(Reuters) - U.S. consumer bible Consumer Reports stopped short of recommending Tesla Inc’s (TSLA.O) Model 3 sedan on Monday, criticising the car for its braking and taking the shine off a day of gains for shares in billionaire Elon Musk’s venture.
Musk had driven shares in the electric carmaker 4 percent higher with a weekend twitter discussion which showed the company was aiming initially to deliver more profitable and higher-priced fully-loaded editions of the Model 3.
The car, which starts at $35,000, is seen as crucial to Tesla’s profitability at a time when it is battling reports of crashes involving its vehicles, questions over funding and production shortfalls.
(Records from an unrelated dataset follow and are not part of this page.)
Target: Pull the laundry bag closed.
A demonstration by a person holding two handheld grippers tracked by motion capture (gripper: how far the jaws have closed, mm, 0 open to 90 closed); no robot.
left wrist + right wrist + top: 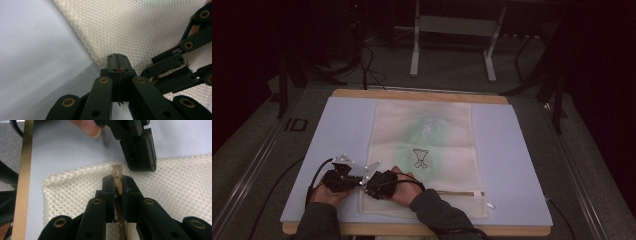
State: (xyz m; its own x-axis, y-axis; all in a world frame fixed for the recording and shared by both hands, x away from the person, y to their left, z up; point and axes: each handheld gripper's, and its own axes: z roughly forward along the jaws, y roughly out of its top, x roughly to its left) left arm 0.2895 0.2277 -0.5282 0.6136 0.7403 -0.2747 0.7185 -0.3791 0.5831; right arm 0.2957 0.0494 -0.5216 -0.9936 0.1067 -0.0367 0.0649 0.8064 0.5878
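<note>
A cream mesh bag (427, 145) with a green print and a small dark figure lies flat on the pale blue mat (512, 165). Its tan zipper (459, 193) runs along the near edge. Both grippers meet at the bag's near left corner. My left gripper (361, 180) is shut, its jaws pinching the mesh edge (117, 61). My right gripper (368, 187) is shut on the end of the zipper (117, 178), which stands up between its jaws. The left gripper (142, 167) rests on the mesh just beyond that zipper end. The right gripper (151, 76) lies beside the left jaws.
The mat sits on a wooden table whose edge (412, 94) shows at the back and also close by (23, 170). Behind the table stand the white legs of another desk (414, 45) and floor cables (367, 65). A thumb (87, 127) holds the left gripper.
</note>
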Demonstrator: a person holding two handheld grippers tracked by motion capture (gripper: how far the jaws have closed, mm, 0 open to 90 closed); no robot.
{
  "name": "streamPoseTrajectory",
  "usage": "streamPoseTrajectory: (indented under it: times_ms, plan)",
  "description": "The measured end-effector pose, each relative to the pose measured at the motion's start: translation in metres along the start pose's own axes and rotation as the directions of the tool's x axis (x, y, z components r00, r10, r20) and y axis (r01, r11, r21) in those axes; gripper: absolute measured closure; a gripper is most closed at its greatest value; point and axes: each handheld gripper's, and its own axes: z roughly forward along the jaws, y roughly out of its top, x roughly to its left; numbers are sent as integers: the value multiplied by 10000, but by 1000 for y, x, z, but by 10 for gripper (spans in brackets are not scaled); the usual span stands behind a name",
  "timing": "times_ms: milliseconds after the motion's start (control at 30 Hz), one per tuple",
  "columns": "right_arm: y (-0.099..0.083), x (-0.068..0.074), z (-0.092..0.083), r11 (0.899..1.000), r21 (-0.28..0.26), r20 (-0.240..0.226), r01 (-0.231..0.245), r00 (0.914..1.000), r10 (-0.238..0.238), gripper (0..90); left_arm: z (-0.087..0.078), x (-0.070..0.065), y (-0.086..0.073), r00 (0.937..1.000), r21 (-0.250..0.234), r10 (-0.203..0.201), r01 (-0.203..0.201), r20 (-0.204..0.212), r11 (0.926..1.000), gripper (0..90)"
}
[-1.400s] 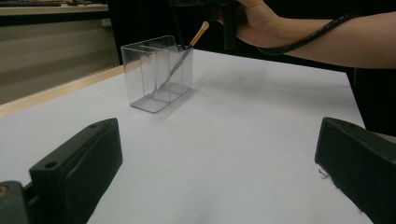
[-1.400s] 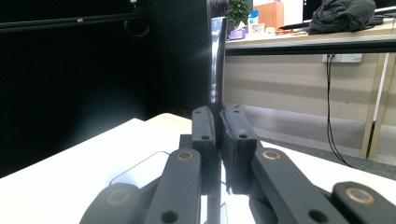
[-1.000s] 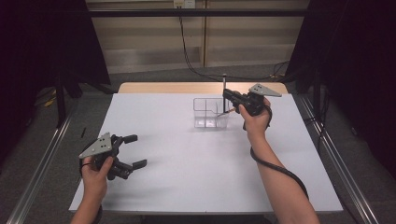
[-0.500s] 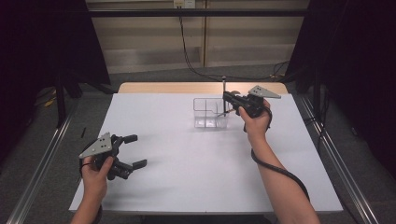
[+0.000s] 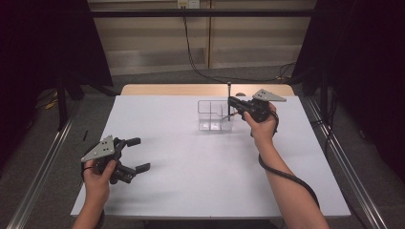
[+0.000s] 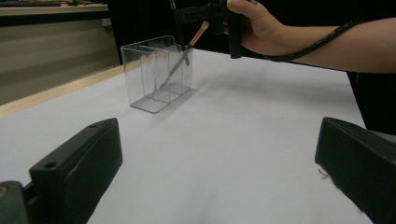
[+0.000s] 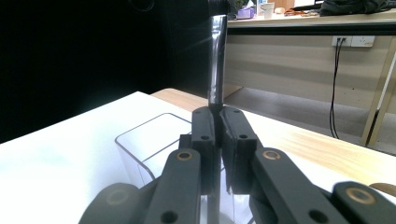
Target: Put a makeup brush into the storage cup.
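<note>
High view: A person works at a white table (image 5: 191,191) w/ a two-jaw tool in each hand. The right gripper (image 5: 232,103) sits at the far side, right at the edge of a clear divided organizer (image 5: 213,116), its jaws pinched on a dark upright brush handle (image 5: 229,95) that stands over the box's right end. The left gripper (image 5: 136,154) rests near the table's front-left corner, jaws spread apart, nothing between them, well apart from the organizer.

Left gripper view: Its two black jaws stand wide at the frame's bottom corners over bare tabletop. Farther off, the clear organizer (image 6: 158,72) holds a slim makeup brush (image 6: 182,57) w/ a tan tip, leaning tilted inside the end compartment nearest the other hand (image 6: 254,28), which hovers just above the box.

Right gripper view: The jaws are clamped together on the dark glossy brush handle (image 7: 216,60), which rises upright from between the pads. The organizer's clear rim (image 7: 140,128) lies directly below. A wall socket (image 7: 352,41) w/ cables shows in the background. No readable writing or brand marks in any view.
</note>
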Motion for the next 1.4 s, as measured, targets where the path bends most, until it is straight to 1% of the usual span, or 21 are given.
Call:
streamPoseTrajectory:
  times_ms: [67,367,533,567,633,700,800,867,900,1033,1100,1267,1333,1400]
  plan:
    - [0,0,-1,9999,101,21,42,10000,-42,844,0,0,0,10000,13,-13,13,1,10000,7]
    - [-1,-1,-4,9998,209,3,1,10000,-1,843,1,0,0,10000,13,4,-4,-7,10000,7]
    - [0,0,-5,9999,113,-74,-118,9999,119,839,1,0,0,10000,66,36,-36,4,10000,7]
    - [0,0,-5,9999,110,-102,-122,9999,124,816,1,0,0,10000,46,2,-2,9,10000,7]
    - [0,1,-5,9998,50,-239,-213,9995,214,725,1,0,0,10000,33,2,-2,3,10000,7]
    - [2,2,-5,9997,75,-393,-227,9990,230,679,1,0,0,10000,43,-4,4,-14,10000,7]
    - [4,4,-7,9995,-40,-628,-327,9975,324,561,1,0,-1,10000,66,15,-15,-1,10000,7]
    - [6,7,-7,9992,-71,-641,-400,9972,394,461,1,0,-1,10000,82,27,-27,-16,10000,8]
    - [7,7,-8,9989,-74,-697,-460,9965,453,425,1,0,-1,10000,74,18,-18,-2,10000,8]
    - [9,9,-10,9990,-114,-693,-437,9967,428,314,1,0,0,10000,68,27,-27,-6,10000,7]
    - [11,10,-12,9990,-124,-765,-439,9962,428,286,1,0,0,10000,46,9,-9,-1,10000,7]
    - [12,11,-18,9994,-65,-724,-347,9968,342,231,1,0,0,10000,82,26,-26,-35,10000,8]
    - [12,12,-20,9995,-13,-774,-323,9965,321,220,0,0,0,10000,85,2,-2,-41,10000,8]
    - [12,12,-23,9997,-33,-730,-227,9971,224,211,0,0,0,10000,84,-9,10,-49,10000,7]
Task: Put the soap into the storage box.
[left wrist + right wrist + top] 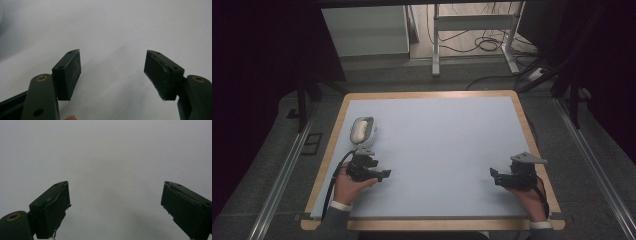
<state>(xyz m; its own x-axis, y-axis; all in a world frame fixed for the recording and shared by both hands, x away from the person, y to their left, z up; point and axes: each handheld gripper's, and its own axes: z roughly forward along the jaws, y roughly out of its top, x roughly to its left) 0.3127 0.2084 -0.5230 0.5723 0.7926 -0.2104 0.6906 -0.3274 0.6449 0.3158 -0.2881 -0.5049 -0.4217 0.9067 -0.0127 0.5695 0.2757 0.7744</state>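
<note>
Obj on table: a small grey-and-white item (362,131), elongated, pale rounded centre inside a grey shell/rim. Too small and blurry in high view to identify; could be a mouse or a lidded case, cannot tell. It lies on the pale blue-grey mat (442,145), toward the mat's left edge, roughly mid-depth, long axis running away from the person.

Left gripper (384,174) is just nearer the person than the obj, its grey plate close to the obj's near end; touching or apart, cannot tell from high view. Jaws point toward mat centre, not at the obj. In left gripper view, left gripper (113,72) has jaws spread wide, nothing between them, bare mat behind. Pads (73,72) look scuffed w/ pale flecks. A bit of fingertip shows at the bottom edge, cut off. Upper left corner of that view has a faint bluish blur, unidentifiable.

Right gripper (493,174) is well apart from the obj, near the mat's right edge, jaws pointing toward the left gripper. In right gripper view, right gripper (115,207) has jaws also wide apart, empty; right jaw cut off by the frame.

Wooden table rim (427,94) frames the mat. Beyond the table: metal frame legs (435,45) and cables on floor (484,44); sides of the scene are dark, no detail.
</note>
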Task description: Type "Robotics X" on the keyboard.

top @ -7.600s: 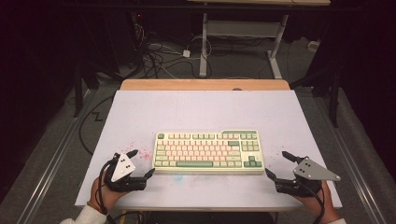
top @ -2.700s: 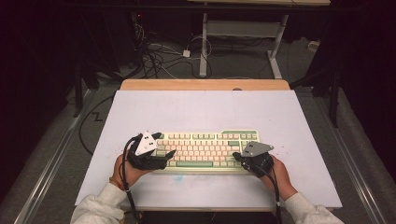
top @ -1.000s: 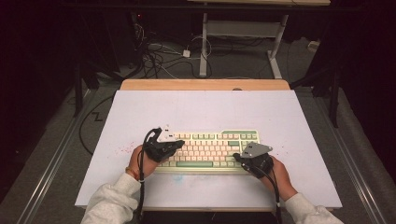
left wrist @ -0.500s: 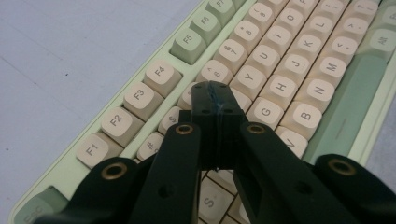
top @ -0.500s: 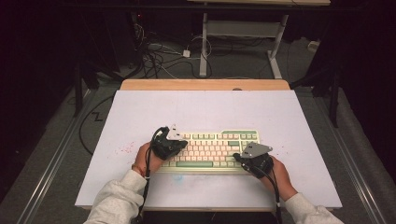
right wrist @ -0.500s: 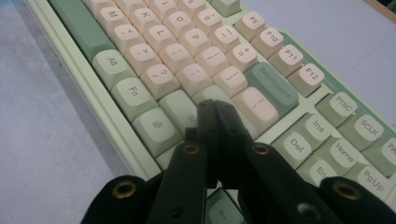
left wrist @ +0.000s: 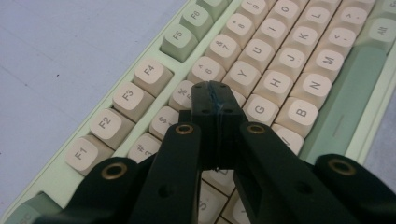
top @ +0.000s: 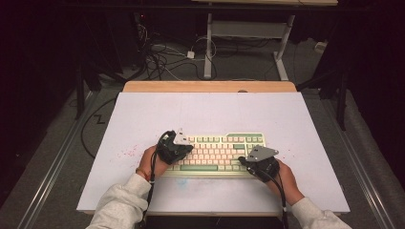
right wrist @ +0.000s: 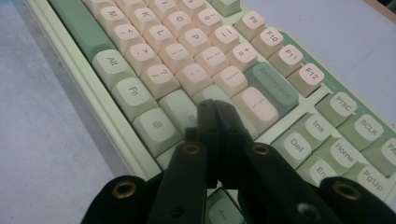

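Green-and-cream keyboard (top: 215, 153) lies flat near front edge of white table (top: 239, 112). Left gripper (left wrist: 215, 95) over upper-left letter keys, jaws pressed together, empty. Right gripper (right wrist: 216, 112) over right end near Shift key, jaws likewise closed, holding nothing.

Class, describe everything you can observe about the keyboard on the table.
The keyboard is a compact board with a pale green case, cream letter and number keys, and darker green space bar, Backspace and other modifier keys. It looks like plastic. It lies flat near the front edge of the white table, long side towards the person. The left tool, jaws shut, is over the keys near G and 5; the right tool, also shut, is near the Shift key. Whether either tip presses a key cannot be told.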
Musk said the fully-loaded version, excluding its vaunted autopilot feature, retailed at $78,000.
Consumer Reports, however, declined to recommend the Model 3 and criticised it for having overly-long stopping distances and difficult-to-use controls.
The magazine, whose scorecard is influential among consumers and industry executives, said even though its tests found plenty to like about the Model 3 and it was a thrill to drive, it had “big flaws”.
Tesla’s stopping distance of 152 feet when braking at 60 mph was far worse than any contemporary car tested by the magazine and about seven feet longer than the stopping distance of a Ford (F.N) F-150 full-sized pickup.
Responding, a Tesla spokesperson said: “Tesla’s own testing has found braking distances with an average of 133 feet when conducting the 60-0 mph stops using the 18” Michelin all season tire and as low as 126 feet with all tires currently available.